The hypothesis tested when testing a single correlation coefficient is that linear relationship exists between two variables, x and y, as measured by the correlation coefficient (r). The null hypothesis states that no linear relationship exists between the two variables. As in all hypothesis tests, the goal is to reject the null hypothesis and accept the alternative hypothesis; in other words, to decide that an effect, in this case a relationship, exists
Suppose a study was performed which examined the relationship between life-satisfaction and attitude toward boxing. The attitude toward boxing measured by the following statement on a questionnaire:
1. I enjoy watching a good boxing match.
Life-satisfaction is measured with the following statement:
2. I am pretty much satisfied with my life.
Both items were measured with the following scale:
1=Strongly Disagree 2=Disagree 3=No Opinion 4=Agree 5=Strongly Agree
The questionnaire was given to N=33 people. The obtained correlation coefficient between these two variables was r=-.30. Because the correlation is negative we conclude that the people who said they enjoyed watching a boxing match were less satisfied with their lives. The corollary, that individuals who said they were satisfied with their lives did not say they enjoyed watching boxing, is also true. On the basis of this evidence the researcher argues that there was a relationship between the two variables.
Before she could decide that there was a relationship, however, a hypothesis test had to be performed to negate, or at least make improbable, the hypothesis that the results were due to chance. The ever-present devil's advocate argues that there really is no relationship between the two variables; the obtained correlation was due to chance. The researcher just happened to select 33 people who had a negative correlation between these two variables. If another sample were taken, the correlation was just as likely to be positive and just as large. Furthermore, if a sample of infinite size (population) was taken and the correlation coefficient computed, the true correlation coefficient would be 0.0. In order to answer this argument, a hypothesis test is needed.
The model of no effects is described by the sampling distribution of a correlation coefficient. In a thought experiment, the study is repeated an infinite number of times using the same two questions and a different sample of 33 individuals each time, assuming the null hypothesis is true. Computing the correlation coefficient each time results in a sampling distribution of the correlation coefficient. This distribution of correlation coefficients can be graphed in a theoretical relative frequency distribution that is similar to the following:
Note that this distribution looks like a normal distribution. It could not be normal, however, because the scores are limited to the range of -1.0 and 1.0.

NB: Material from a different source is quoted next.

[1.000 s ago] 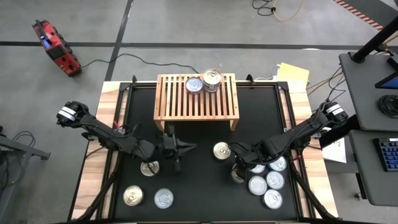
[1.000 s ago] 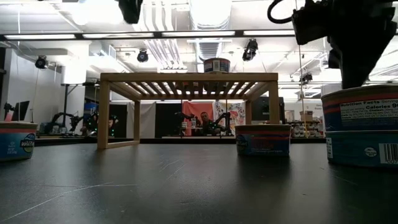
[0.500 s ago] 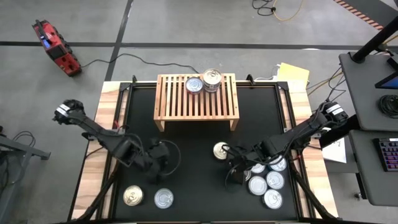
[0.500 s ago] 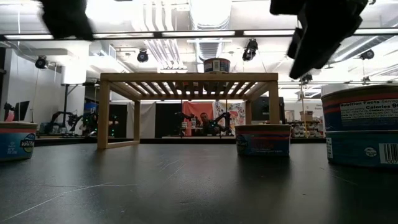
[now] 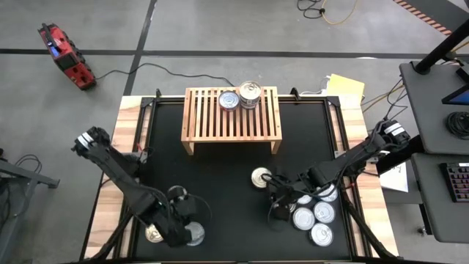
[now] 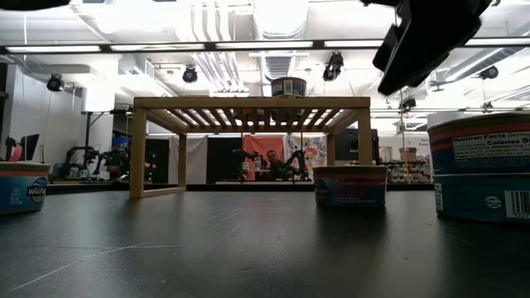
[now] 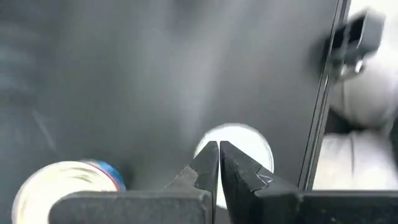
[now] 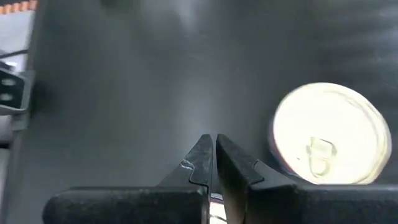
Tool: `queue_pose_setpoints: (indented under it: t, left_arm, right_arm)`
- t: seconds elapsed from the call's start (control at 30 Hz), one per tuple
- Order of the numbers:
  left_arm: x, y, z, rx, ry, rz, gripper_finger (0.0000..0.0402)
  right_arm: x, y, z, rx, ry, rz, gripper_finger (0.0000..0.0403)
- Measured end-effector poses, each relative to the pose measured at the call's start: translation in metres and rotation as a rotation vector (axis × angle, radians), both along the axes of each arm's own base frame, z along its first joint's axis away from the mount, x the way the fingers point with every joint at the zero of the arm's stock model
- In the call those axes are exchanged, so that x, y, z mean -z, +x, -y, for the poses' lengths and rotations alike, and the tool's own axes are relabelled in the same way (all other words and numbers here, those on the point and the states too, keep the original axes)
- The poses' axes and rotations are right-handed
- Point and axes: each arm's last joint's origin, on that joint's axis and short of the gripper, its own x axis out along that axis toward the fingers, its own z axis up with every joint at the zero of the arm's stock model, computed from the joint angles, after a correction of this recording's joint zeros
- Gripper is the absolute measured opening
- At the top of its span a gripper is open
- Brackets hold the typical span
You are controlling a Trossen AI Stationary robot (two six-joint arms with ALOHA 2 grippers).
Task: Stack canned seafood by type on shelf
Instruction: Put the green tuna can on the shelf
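Observation:
The shelf [image 5: 231, 114] stands at the table's far middle with two cans [image 5: 229, 100] [image 5: 250, 92] on its slats. More canned seafood stands on the black mat. That includes a gold-lidded can [image 5: 260, 177], a cluster at the right [image 5: 314, 216] and two cans at the near left [image 5: 155, 233] [image 5: 194, 235]. My left gripper [image 5: 187, 223] hangs shut over the near-left pair, its tips [image 7: 217, 149] above a silver lid [image 7: 239, 149]. My right gripper [image 5: 272, 211] is shut above the mat, beside the gold can [image 8: 329, 134]. Neither holds anything.
In the low view a can [image 6: 349, 185] stands mid-table, a stack of two [image 6: 480, 165] at the right and one can [image 6: 21, 187] at the left. The mat's near edge and the table frame [image 7: 323, 93] lie close to my left gripper. Another can [image 5: 176, 193] stands near the left arm.
My left gripper has swung from the middle of the table toward the near left corner and tipped to point steeply down over the two cans there. My right gripper has stayed near its place and rolled to a slant. Both have stayed shut; no can has moved.

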Motion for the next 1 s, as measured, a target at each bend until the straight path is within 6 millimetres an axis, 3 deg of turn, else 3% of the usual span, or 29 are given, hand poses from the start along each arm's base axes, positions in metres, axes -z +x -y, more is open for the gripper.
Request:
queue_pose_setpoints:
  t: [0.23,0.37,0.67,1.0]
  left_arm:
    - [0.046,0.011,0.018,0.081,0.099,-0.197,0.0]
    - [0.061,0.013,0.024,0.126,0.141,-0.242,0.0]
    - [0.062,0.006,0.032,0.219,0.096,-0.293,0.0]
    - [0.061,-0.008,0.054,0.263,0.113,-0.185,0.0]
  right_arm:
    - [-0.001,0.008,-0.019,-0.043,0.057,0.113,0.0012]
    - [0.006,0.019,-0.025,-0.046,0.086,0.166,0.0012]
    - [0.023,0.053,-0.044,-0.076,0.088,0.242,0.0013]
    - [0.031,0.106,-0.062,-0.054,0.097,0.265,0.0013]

Because the sampling distribution of the correlation coefficient has a unique shape, a computer program, which is included in this book, is used to find values that cut off a given proportion of area. To use the program, you must first find the degrees of freedom using the following formula:
df = N - 2
Enter the the degrees of freedom in the df= box, as shown in the following figure, and, click the Find button
These are the same values that appear in the sampling distribution of the correlation coefficient just presented. The values appearing in the row corresponding to the degrees of freedom are areas (probabilities) falling below the tail(s) of the distribution. In the previous example, .95 area falls between correlations of -.344 and .344, and .99 area between -.422 and .442.
The obtained correlation coefficient is now compared with what would be expected given the model created under the null hypothesis. In the earlier example, the value of -.30 falls inside the critical values of -.344 and .344 that were found using the computer program. Because the obtained correlation coefficient did not fall in the tails of the distribution under the null hypothesis, the model and the corresponding null hypothesis must be retained. The model of no effects could explain the results. The correlation coefficient is not significant at the .05 level.
If the obtained correlation coefficient had been -.55, however, the decision would have been different. In that case the obtained correlation is unlikely given the model, because it falls in the tails of the sampling distribution. The model and corresponding null hypothesis are rejected as unlikely and the alternative hypothesis, that of a real effect, accepted. The obtained correlation is said to be significant at the .05 level.
Hypothesis testing using a correlation coefficient to measure the size of the effect tests whether two variables are linearly related to one another. By finding the likelihood of the obtained correlation coefficient given a model of correlation coefficients when there are no effects, a decision can be made about whether the two variables are linearly related.